How to behave in a bath or sauna?

A little captaincy: in any public place you need to behave politely, and the baths are no exception. Other sauna goers also come to relax, so they will probably be bothered by loud conversations. You should not take any gadgets with you: in a place with high humidity, they, firstly, have no place, and secondly, almost every modern device has a camera – even if you choose a playlist in Apple Music, and do not photograph the neighbor opposite, he probably doesn’t know about it.

In general, it is worth taking only a towel from extraneous things to the steam room: it is not clear who could sit on the same bench before you, so it would be at least unhygienic to sit on it with a covered or uncovered heel point. In addition, everyone has a different threshold of disgust, and if the puddles of sweat on the bench do not bother you, then they may well ruin the mood for other visitors. Well, you shouldn’t use odorous shower gels and even more perfume, because foreign smells in a closed hot room are no less distracting than chatter.

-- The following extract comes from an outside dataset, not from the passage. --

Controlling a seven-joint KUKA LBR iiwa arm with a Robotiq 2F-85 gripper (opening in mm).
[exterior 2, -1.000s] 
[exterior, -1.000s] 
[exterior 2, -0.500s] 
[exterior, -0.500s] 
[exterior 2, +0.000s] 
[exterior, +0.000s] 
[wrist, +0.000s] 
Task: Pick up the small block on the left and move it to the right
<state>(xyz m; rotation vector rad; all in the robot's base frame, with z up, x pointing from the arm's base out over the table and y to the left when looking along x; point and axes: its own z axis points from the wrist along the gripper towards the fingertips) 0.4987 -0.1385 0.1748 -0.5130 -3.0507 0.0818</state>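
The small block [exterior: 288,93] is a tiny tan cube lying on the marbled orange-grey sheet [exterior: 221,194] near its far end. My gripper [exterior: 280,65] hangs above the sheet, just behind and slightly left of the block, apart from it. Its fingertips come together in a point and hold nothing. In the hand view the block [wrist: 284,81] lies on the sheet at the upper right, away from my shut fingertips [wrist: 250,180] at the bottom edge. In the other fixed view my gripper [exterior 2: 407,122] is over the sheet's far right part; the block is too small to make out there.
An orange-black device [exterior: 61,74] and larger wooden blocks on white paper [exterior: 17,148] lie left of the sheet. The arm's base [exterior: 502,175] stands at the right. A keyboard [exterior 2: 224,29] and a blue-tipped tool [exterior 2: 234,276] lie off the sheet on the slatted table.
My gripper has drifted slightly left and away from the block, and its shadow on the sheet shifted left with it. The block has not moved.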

A separate conversation is about the use of cosmetics. Everything that you would like to smear on yourself in the steam room (scrubs, masks, creams) is best used between visits to the steam room, and optimally after the last one when you will have a rest before taking a shower. It’s not even about etiquette (in a home bath they probably won’t mind a mask on the face), but the fact that cosmetics must be stored and used at a certain temperature, and there is no guarantee that any component of the cream will behave differently. It is unlikely that a mass-market cream that contains few active substances will cause great damage, but it is better not to check natural remedies and cosmeceuticals with heat. In addition, hot skin is softer, meaning it is easier to injure with a harsh scrub. In general, even 10 minutes after visiting the steam room, the pores will still be open, and the skin will be receptive, so the effectiveness of cleansers and moisturizers will not go anywhere.

What to wear?

You can go to the sauna with or without clothes. Some lovers insist that sauna baths are called baths for a reason – they say, they don’t take a bath in linen. Nevertheless, it is best to focus on your feelings: if you are uncomfortable without clothes among strangers, you should tie a towel around yourself, even if the other participants are sitting without everything – in extreme cases, you can politely answer a perplexed look that you are not ready today. get naked, but don’t mind if others do it.

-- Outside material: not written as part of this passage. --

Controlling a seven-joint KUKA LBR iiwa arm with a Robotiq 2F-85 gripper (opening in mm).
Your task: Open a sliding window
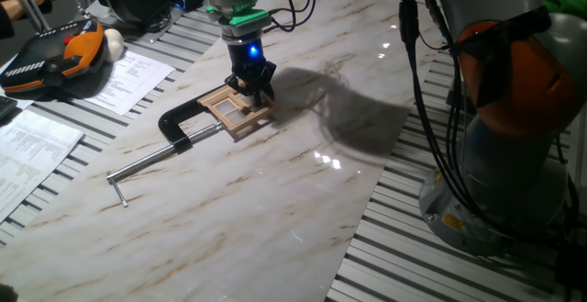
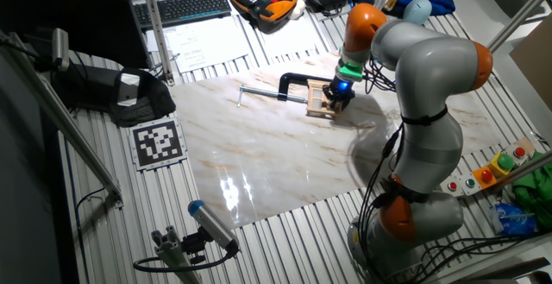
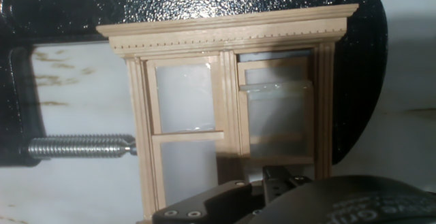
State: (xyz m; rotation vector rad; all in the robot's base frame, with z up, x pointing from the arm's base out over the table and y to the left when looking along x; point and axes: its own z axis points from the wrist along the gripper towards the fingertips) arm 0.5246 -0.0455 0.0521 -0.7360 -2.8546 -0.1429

If you are invited to go to a bathhouse or sauna in a company, you should check with the organizers, um, the dress code, and the composition of the steam room. Some prefer to take a steam bath with their families, some with girlfriends or friends, for others nothing is embarrassing about the age and gender composition of the participants. Depending on the answer, you can figure out whether to take a cape with you or not.

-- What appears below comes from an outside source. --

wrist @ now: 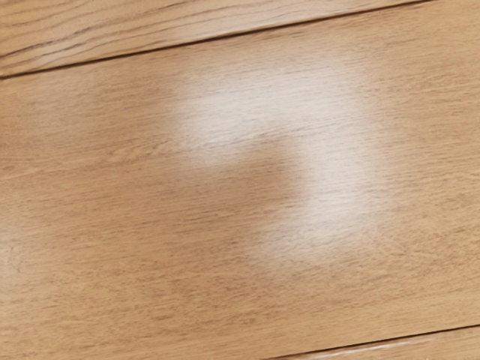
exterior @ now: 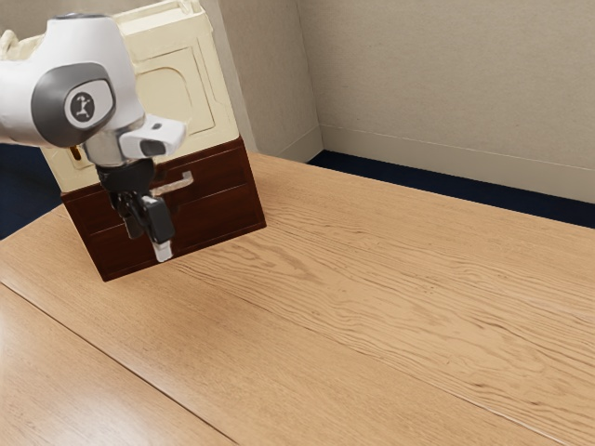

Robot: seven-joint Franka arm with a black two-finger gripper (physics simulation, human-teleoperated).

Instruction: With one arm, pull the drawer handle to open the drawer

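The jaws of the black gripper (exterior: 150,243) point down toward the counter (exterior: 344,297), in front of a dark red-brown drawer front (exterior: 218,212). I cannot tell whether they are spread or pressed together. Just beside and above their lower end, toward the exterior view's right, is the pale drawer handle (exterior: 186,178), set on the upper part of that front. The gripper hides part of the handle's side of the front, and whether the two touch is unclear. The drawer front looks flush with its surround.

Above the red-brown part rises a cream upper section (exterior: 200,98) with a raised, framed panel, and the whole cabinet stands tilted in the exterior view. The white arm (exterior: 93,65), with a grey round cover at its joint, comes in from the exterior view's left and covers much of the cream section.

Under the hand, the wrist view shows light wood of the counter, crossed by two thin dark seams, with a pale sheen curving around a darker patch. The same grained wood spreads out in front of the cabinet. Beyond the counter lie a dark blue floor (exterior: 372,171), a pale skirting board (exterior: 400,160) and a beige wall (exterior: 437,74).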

You definitely shouldn’t go to the steam room in a swimsuit. The fabric of the swimsuits is dense, and even if you have not swum in the pool before, it is simply uncomfortable to sweat in it. But a swimsuit soaked in chlorine is even worse because the chlorine evaporates at high temperatures, and inhaling it is not useful even for those who do not have allergies. There is no point in appearing in more closed clothes in the steam room (including in sports ones), but slates in public will come in handy – hygiene is still above all.

Leave a Reply

Your email address will not be published. Required fields are marked *

 
 
 

We use cookies to improve your experience on our website. By browsing this website, you agree to our use of cookies.